To our mutual surprise, the lists were almost identical. And...as they say...life was never quite the same. I still remember that list though it has long gone. Fast forward to 2012. Now we have computers and algorithms to help us with the thorny problem of dating with the goal of finding the love of our lives.
Meet mathematician Christopher MacKinlay who applied an algorithmic approach to dating. His attempts at using OKCupid were failing miserably. He couldn't seem to find any matches that looked even vaguely interesting. As a maths PhD with a bent for programming, he deduced there must be a way of figuring out how to discover the right profile patterns for potential partners and then matching those to hos profile.
Wired describes his approach as one of hacking OKCupid. That's over egging it.
Instead, what he did was to mine OKCupid for patterns to determine the right kinds of question that would score heavily in finding a match and then answering those questions honestly.
After a period of what might be termed data discovery, he applied his pattern matching equations to two groups of potential dates: classic A/B testing, to determine which group would provide the best matches. Along the way, he had to overcome bot sniffers operated by OKCupid and needed to refine his algorithm to ensure he was determining the right patterns. How did it work out?

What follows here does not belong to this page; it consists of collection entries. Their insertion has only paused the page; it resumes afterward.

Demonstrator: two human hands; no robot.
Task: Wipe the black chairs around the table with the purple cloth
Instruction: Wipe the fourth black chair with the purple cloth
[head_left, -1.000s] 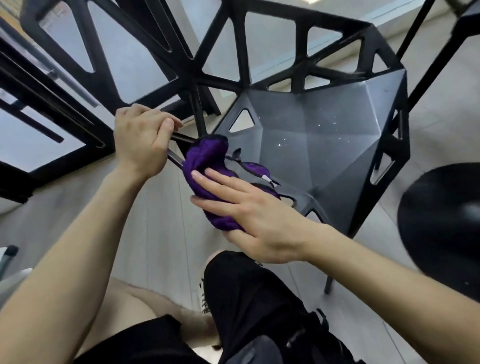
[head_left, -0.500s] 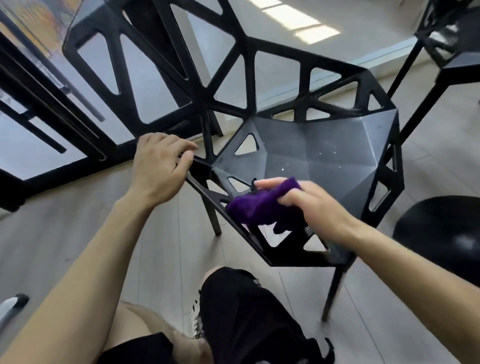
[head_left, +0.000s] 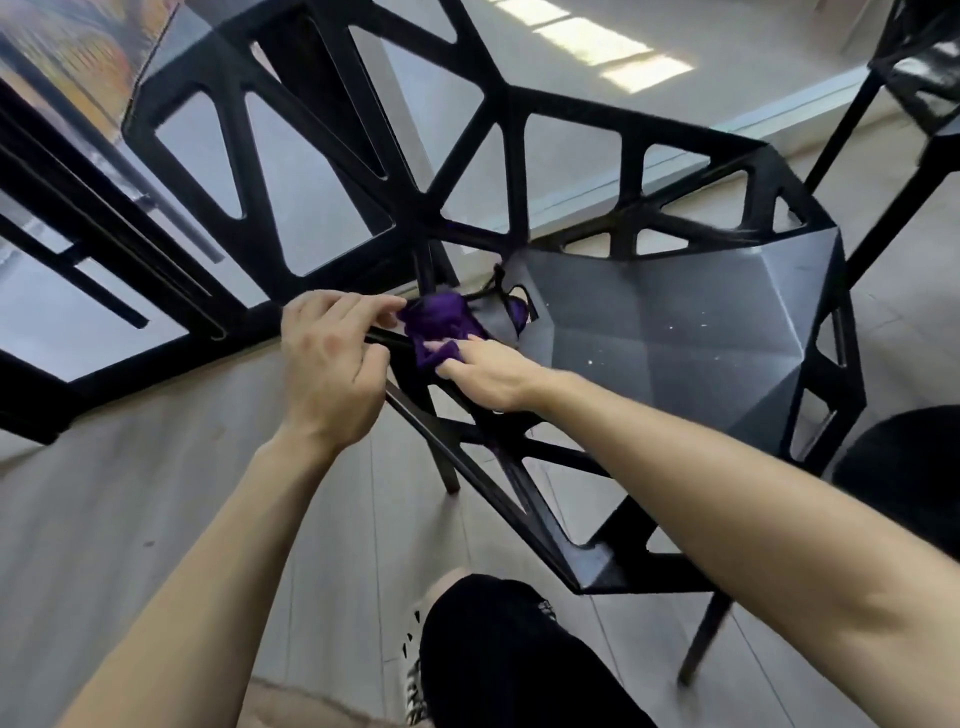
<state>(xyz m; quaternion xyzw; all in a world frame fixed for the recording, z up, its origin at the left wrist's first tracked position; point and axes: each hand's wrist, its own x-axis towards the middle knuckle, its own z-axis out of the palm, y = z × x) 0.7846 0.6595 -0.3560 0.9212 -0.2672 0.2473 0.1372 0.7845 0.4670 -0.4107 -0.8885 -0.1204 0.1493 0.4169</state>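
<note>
**Operator:** Report the position of the purple cloth (head_left: 441, 322).

**Inspector:** The cloth is bunched on the black chair (head_left: 675, 332), at the corner where the seat's near side rail (head_left: 467, 462) meets the backrest lattice (head_left: 431, 218). It lies over the top of the rail. A thin dark loop rises beside it toward the seat.

**Operator:** State of the right hand (head_left: 493, 376)?

**Inspector:** It grips the cloth. Its fingers (head_left: 457, 366) are curled into the fabric and press it down against the rail. The forearm crosses above the rail's open lattice.

**Operator:** State of the left hand (head_left: 332, 364)?

**Inspector:** It grips the chair frame just beside the cloth, on the side away from the seat. The fingers (head_left: 358, 306) wrap over the bar and the thumb closes beneath it. The fingertips touch the edge of the cloth.

**Operator:** Condition of the seat?

**Inspector:** The faceted seat pan carries small pale specks near its centre.

**Operator:** Surroundings?

**Inspector:** A glass-topped table (head_left: 104, 223) with a black frame stands beyond the backrest. A second chair (head_left: 924, 83) stands at the upper right. A round black seat (head_left: 904, 467) sits beside the chair's far edge. The floor (head_left: 156, 493) is grey planking. The person's black trouser leg (head_left: 509, 660) is below the rail.
</note>
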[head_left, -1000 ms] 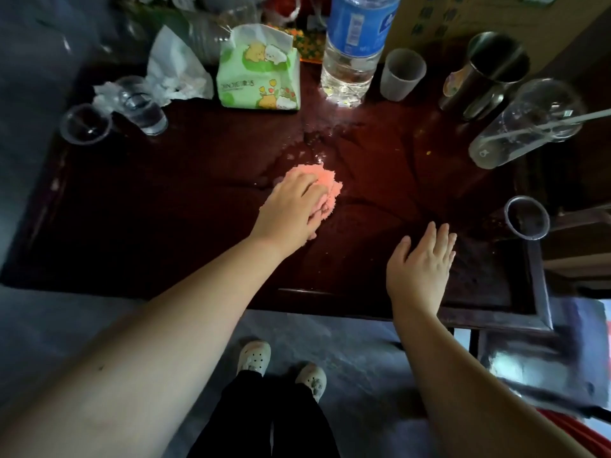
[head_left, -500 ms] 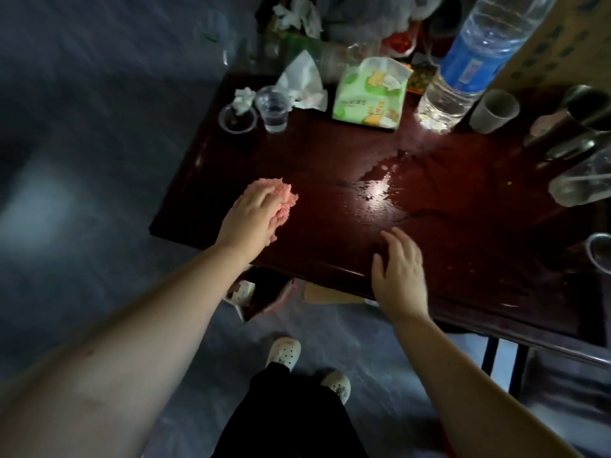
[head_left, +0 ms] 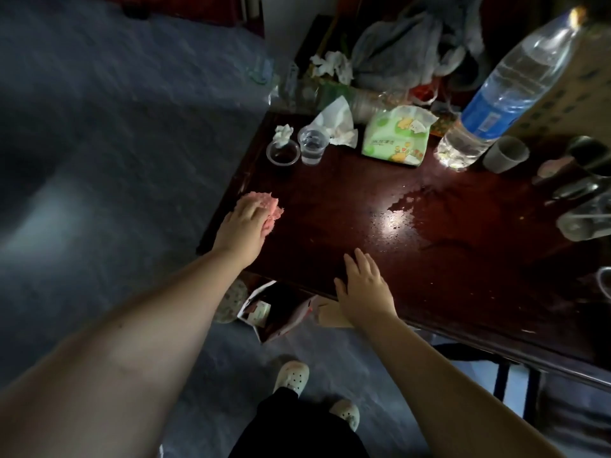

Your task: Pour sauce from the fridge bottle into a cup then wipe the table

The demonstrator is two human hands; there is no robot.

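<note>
My left hand presses a pink cloth onto the dark red wooden table near its left edge. My right hand lies flat, fingers apart, on the table's near edge and holds nothing. A wet shiny patch spreads over the middle of the tabletop. A small clear cup with liquid and an empty clear cup stand at the far left corner. No sauce bottle is clearly identifiable.
Along the back stand a green tissue pack, crumpled tissues, a large water bottle, and a grey cup. Metal and clear cups crowd the right edge. An open box sits on the floor under the table.
My left hand has slid the pink cloth from the middle wet patch to the table's left edge. My right hand shifted left along the near edge. The view swung left.
</note>
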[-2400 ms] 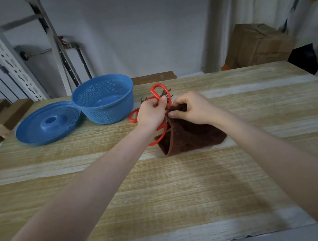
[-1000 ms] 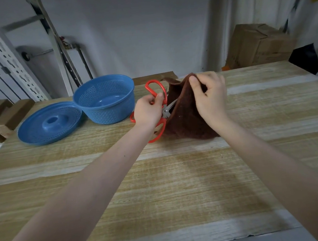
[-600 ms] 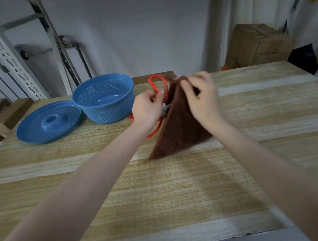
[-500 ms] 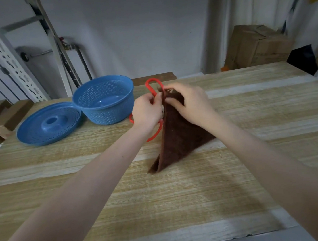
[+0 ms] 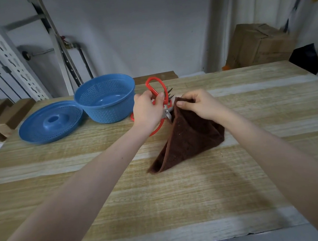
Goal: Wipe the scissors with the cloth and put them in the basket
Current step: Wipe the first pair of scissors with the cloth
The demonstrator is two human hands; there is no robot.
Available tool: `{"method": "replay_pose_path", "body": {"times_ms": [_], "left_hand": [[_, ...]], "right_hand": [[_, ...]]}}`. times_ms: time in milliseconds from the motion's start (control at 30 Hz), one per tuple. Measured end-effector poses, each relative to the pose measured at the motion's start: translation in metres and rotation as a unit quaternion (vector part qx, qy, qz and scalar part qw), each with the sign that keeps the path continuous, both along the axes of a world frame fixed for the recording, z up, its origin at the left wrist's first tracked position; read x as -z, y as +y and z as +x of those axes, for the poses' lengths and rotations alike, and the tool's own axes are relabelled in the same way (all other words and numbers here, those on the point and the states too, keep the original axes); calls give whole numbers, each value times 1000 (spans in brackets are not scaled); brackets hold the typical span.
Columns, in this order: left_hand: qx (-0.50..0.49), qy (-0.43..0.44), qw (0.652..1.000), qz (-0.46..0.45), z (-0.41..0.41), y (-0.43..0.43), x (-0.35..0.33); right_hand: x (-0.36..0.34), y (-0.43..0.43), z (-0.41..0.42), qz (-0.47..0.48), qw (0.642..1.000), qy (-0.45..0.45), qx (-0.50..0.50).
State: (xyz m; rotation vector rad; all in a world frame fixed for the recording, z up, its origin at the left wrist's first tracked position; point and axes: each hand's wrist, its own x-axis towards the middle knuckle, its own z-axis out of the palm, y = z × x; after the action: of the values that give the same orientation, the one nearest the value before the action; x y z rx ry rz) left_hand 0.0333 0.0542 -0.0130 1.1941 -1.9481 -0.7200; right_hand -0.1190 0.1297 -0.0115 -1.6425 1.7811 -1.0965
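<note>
basket [image 5: 106,99] right of lid [image 5: 50,122], scissors [image 5: 157,101] btwn basket & cloth [image 5: 190,137]

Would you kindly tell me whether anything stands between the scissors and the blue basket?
Nothing visible does. The left hand holds the scissors just right of the basket, whose top is open; its lid lies on the far side, left of it.
</note>
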Motion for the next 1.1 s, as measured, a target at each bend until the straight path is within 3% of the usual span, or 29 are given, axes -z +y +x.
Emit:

Incredibly well. He had to go on a total of 88 dates - discarding one of the A/B groups along the way - before he found the one person with whom he genuinely felt a spark. His approach seems to have worked out.
According to Wired:
“I think that what I did is just a slightly more algorithmic, large-scale, and machine-learning-based version of what everyone does on the site,” McKinlay says. Everyone tries to create an optimal profile—he just had the data to engineer one.
It’s one year after their first date, and McKinlay and [Christine] Tien Wang have met me at the Westwood sushi bar where their relationship began. McKinlay has his PhD; he’s teaching math and is now working on a postgraduate degree in music. Tien Wang was accepted into a one-year art fellowship in Qatar. She’s in California to visit McKinlay. They’ve been staying connected on Skype, and she has returned for a couple of visits.
He recently proposed via Skype and Tien Wang accepted.
Now I'm sure there are plenty in the cheap seats thinking that MacKinlay gamed the system to provide him with a better chance of finding the right mate. True. Also, since he needed to go on 88 dates to 'get it right' one might also deduce that dating sites still don't work that well, even if you're giving yourself a head start. And of course he needed a large dataset against which to test his calculations.
But...you have to wonder whether this might represent the kernel in the search for the ultimate in applied data science to one of the oldest problems faced by man (and woman.) More prosaically, I am wondering whether it is possible to refine MacKinlay's approach, slap on a nice UI and make it available to anyone.